Ancient Greece has often been called the cradle of democracy. Sure, most of the people living in its city-states were not allowed to be citizens, and women couldn’t vote or own property (at least Sparta got the latter right). Still, they had a pretty good thing going, considering the alternatives elsewhere at the time. According to the historian James Davidson, “Athens was not only a model democracy, in many ways it was also a paradigm of the minimalist state vaunted by today’s extreme libertarians.”

But there’s one aspect of the Greek model—we’ll specify the Athenians—that’s been generally overlooked: the use of a lottery in much of their political processes. They had an Assembly, in which all citizens were eligible to participate, but they used a lottery to select citizens to participate in a smaller Council of 500, which ran day-to-day business. And they used lottery selection for jury-panels and other committees and magistrates. The Athenians were obsessed about keeping money and influence out of the system as much as possible. They even constructed lottery machines (kleroterias) to ensure fairness of selection. Davidson again: “The lottery-machines were a kind of bulwark against the constant threat of anti-democratic forces…”

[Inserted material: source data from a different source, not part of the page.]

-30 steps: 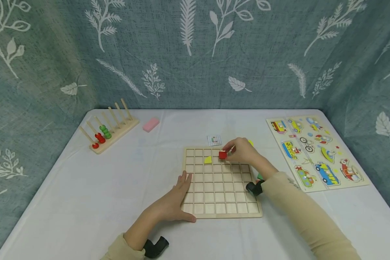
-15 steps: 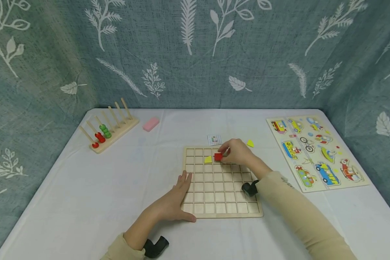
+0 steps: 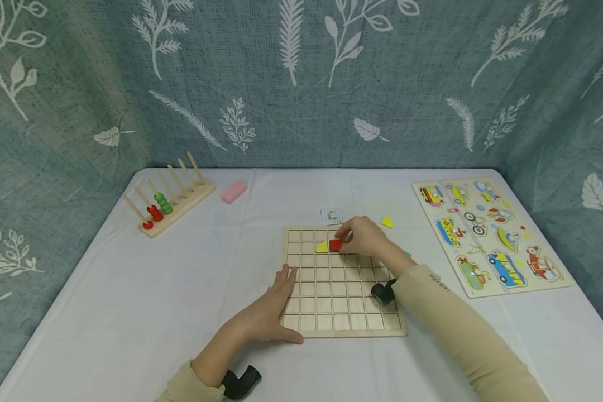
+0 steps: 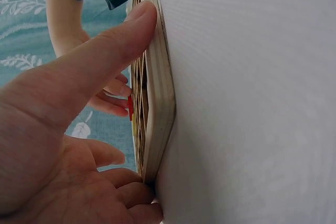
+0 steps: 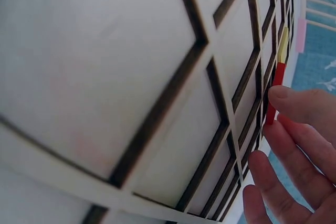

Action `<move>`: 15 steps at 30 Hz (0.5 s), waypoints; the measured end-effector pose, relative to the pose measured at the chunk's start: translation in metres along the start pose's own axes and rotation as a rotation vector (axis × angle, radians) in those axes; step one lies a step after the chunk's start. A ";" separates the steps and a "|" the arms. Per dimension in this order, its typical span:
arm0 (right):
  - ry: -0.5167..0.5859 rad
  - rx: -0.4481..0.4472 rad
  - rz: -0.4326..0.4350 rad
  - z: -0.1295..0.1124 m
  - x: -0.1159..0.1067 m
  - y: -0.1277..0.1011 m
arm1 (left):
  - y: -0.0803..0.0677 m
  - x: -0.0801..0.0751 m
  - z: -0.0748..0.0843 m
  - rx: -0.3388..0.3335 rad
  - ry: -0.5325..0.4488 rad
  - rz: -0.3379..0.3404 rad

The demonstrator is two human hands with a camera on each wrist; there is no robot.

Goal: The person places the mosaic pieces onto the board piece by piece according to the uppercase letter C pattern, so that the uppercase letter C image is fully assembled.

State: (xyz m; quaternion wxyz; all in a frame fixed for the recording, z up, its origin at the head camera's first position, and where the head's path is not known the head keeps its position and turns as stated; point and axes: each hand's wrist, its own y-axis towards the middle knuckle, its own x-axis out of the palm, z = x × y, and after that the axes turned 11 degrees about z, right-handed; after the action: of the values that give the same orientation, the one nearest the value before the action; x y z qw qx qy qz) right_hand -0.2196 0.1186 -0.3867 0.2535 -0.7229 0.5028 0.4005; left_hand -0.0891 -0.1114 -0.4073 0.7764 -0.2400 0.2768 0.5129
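A wooden grid board (image 3: 341, 312) lies on the white table. A yellow triangle piece (image 3: 322, 247) sits in a cell near the board's far edge. Right beside it is a red square piece (image 3: 335, 245), pinched by my right hand (image 3: 364, 237) and lowered into the neighbouring cell; the right wrist view shows the red piece (image 5: 275, 92) at my fingertips (image 5: 294, 103) against the grid. My left hand (image 3: 268, 312) rests flat on the board's near left corner, thumb along its edge (image 4: 157, 82). Another yellow triangle (image 3: 387, 222) lies on the table beyond the board.
A peg rack with red and green rings (image 3: 168, 201) and a pink block (image 3: 233, 191) stand at the far left. A small pattern card (image 3: 331, 215) lies behind the board. A vehicle puzzle board (image 3: 487, 234) fills the right side. Patterned curtains enclose the table.
My right hand has carried the red square leftward and down, from above the board to the cell beside the yellow triangle. The left hand has stayed in place.
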 end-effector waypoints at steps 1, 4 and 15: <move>-0.004 -0.001 -0.001 0.000 0.000 0.000 | 0.000 0.000 0.000 0.002 0.002 0.001; -0.012 0.004 -0.005 -0.001 0.001 0.000 | 0.000 0.000 0.000 0.007 0.005 0.002; -0.012 0.013 -0.002 -0.001 0.001 -0.001 | -0.001 -0.001 0.001 0.000 0.002 -0.003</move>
State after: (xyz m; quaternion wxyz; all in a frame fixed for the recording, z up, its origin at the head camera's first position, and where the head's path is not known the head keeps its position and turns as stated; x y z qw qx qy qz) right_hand -0.2177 0.1174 -0.3869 0.2617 -0.7193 0.5030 0.4013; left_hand -0.0884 -0.1116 -0.4058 0.7769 -0.2409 0.2771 0.5114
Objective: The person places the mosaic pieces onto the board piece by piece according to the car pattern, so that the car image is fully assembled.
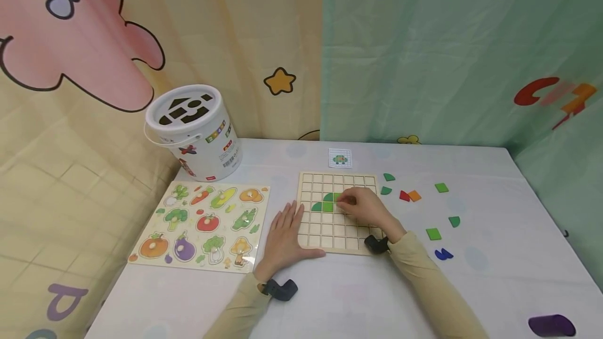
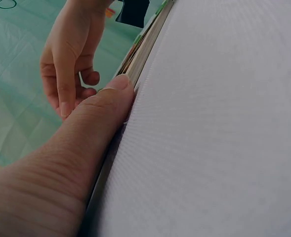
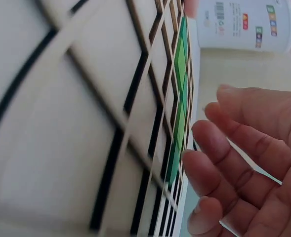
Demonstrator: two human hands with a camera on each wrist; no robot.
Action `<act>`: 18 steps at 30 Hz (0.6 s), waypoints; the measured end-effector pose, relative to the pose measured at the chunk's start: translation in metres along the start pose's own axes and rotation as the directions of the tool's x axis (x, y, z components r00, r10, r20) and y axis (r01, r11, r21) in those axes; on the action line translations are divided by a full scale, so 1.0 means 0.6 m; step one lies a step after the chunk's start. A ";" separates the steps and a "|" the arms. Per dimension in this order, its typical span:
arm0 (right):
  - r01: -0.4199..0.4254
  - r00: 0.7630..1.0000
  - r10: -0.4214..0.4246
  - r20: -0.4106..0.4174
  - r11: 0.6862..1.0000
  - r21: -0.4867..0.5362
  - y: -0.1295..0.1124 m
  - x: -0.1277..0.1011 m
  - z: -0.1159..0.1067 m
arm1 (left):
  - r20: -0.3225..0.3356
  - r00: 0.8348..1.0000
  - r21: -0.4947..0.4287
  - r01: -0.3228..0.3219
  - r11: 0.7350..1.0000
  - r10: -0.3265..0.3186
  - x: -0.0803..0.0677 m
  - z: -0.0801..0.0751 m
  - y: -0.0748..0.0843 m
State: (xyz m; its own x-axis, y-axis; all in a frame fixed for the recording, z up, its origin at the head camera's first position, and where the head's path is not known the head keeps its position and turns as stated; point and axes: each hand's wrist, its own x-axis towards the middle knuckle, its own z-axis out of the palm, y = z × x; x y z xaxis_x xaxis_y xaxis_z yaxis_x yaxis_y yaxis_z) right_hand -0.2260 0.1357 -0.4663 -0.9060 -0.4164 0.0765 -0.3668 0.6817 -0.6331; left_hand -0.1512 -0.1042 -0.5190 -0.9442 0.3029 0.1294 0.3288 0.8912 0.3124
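A wooden grid board (image 1: 346,242) lies on the table with several green pieces in its cells: a light green square (image 1: 327,206), another partly covered by fingers, and two dark green quarter circles, one a quarter circle (image 1: 316,207) at the left. My right hand (image 1: 365,207) hovers over the board, fingertips beside these pieces. In the right wrist view its fingers (image 3: 209,173) are loosely bent, with no piece visible between them. My left hand (image 1: 285,237) rests along the board's left edge, fingers straight. Its thumb (image 2: 93,116) lies at the near edge.
Loose pieces lie right of the board, including a green square (image 1: 434,234), an orange square (image 1: 414,195) and blue pieces (image 1: 444,254). A pattern card (image 1: 340,158) sits behind it. Leftward are a vegetable puzzle (image 1: 195,242) and a white bucket (image 1: 207,140).
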 end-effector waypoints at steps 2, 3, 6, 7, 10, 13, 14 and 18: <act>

So with our election only weeks away and its cost expected to rise, before it’s over, to a billion dollars, here’s a modest ‘back to the future’ idea.

First of all, what say we require a mandatory $5 contribution from each tax-payer, toward a pool of money used to finance Congressional races for the Senate and House of Representatives? Ask not what your country can do for you, ask what you can do for your country? Well, the cost of a grande mocha or a jumbo bag of potato chips doesn’t seem too much to ask to help take money out of politics. One party’s stupendous sums of money is, of course, touted as the other’s means for corruption, and that’s the problem: it’s a political arms race.

Next, we pick the president by lottery. If the Greeks could devise a machine for this, I’m sure we can do the same.

Here’s how it might work.

Congressional leaders of both parties (in addition to a lottery-selection of others) would select five presidential candidates each, for a total of ten possible winners, from the Senate and House—so five from each party–the only stipulation being that each had served at least one term. Also, state governors could be selected as choices for the ten, again with the same proviso that they had served as least one full term as governor. Needless to say, the philosophies and beliefs of those selected would reflect those of each political party in general. Someone who’d gone on record espousing annexation of Mexico or war with China wouldn’t make the cut. The danger of one party ‘stacking the deck’ with their five choices is minimized by the lottery selection of the committee itself. See?

All ten potential winners would be vetted by the lottery committee, followed by a national ‘getting-to-know-you’ period of perhaps three months. Appearances on “Dancing With the Stars” would be strictly optional but ’60 Minutes’ might be helpful.

Then the Presidential Lottery, the super Power-ball of lotteries—without the money.

The winner would serve a single term of, say, seven years. He or she would be allowed to pick the vice-president but again the same stipulations would be required.

With this method we could hardly do worse than we have in the past. Yes, we got Lincoln and Roosevelt; we also got Coolidge, Hoover and Hayes, McKinley and Taft–and the guy who got us into this mess of the last four years (his last name begins with a “B”, not his first). And I’d be willing to take my chances of having a lottery choose a secretive and smarmy vulture capitalist who put his dog in a cage and strapped it on the roof of his car enroute to the family vacation.

That billion dollars will certainly keep rising for the next election. Oh, you say, the crucible of a presidential campaign vets the candidate, giving us the best qualified? That’s debatable but even it did to a degree, is it worth a billion dollars?

No direct participation by the people with their vote? Well, half of us don’t vote anyway. And a presidential lottery might force us to pay a LOT closer attention to the senators, representatives and governors for whom we DO vote.

Getting the money out of it is the crucial thing. Our elections are increasingly being bought by those with the bigger bucks, our candidates essentially being picked for us by the very wealthy. The Greeks gave us a word for that, too: oligarchy.

In the meantime, the choice this November seems clear enough to me, and it’s NOT Mr. 47% who represents a political party which has perfected the use of the Big Lie, where up is down, black is white, falsehood is truth and strength is weakness; which believes only they have a fundamental right to power, and is attempting to suppress the voting rights of as many American citizens as they can in order to get it before the demographic pendulum swings forever away from them.